With the pictures removed, write out the full listing below exactly.

====

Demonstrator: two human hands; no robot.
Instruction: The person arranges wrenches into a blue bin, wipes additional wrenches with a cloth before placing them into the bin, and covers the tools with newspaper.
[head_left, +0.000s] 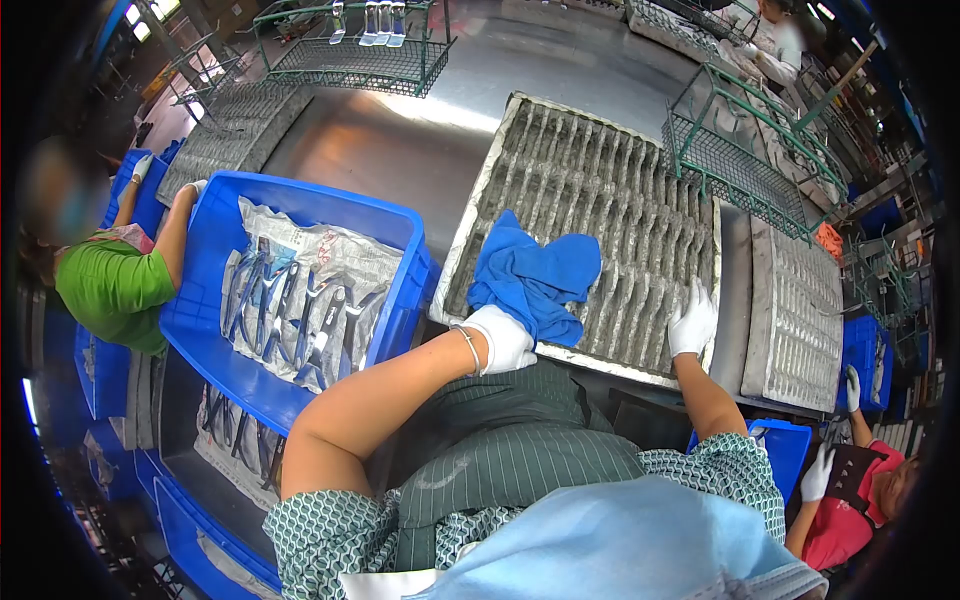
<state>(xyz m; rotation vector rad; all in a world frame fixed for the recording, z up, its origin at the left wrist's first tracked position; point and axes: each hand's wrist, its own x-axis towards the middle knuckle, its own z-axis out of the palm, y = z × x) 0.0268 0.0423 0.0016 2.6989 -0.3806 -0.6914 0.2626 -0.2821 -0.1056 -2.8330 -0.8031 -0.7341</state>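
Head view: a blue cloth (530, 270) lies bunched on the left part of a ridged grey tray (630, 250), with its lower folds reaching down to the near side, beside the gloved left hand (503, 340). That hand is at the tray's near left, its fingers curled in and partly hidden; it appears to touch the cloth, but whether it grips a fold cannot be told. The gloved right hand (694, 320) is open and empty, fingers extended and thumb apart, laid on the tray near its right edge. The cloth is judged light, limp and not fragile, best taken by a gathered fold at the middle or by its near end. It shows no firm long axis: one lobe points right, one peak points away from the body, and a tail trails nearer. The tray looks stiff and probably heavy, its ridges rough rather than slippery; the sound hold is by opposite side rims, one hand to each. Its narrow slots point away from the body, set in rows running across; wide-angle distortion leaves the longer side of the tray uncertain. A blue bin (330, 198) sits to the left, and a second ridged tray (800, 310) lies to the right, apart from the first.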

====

### Final answer:
Demonstrator: two human hands; no robot.
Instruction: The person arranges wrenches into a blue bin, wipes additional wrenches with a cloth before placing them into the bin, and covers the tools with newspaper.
[head_left, +0.000s] 
<state>(xyz m; rotation vector rad; all in a world frame fixed for the recording, z up, its origin at the left wrist's first tracked position; point and axes: each hand's wrist, its own x-axis towards the middle knuckle, its own z-axis out of the palm, y = z × x) 0.0268 0.0423 0.0016 2.6989 -0.3806 -0.6914 0.2626 -0.2821 -0.1056 -2.8330 -0.8031 -0.7341</state>
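Head view: a blue cloth (530, 270) lies bunched on the left part of a ridged grey tray (630, 250), with its lower folds reaching down to the near side, beside the gloved left hand (503, 340). That hand is at the tray's near left, its fingers curled in and partly hidden; it appears to touch the cloth, but whether it grips a fold cannot be told. The gloved right hand (694, 320) is open and empty, fingers extended and thumb apart, laid on the tray near its right edge. The cloth is judged light, limp and not fragile, best taken by a gathered fold at the middle or by its near end. It shows no firm long axis: one lobe points right, one peak points away from the body, and a tail trails nearer. The tray looks stiff and probably heavy, its ridges rough rather than slippery; the sound hold is by opposite side rims, one hand to each. Its narrow slots point away from the body, set in rows running across; wide-angle distortion leaves the longer side of the tray uncertain. A blue bin (330, 198) sits to the left, and a second ridged tray (800, 310) lies to the right, apart from the first.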

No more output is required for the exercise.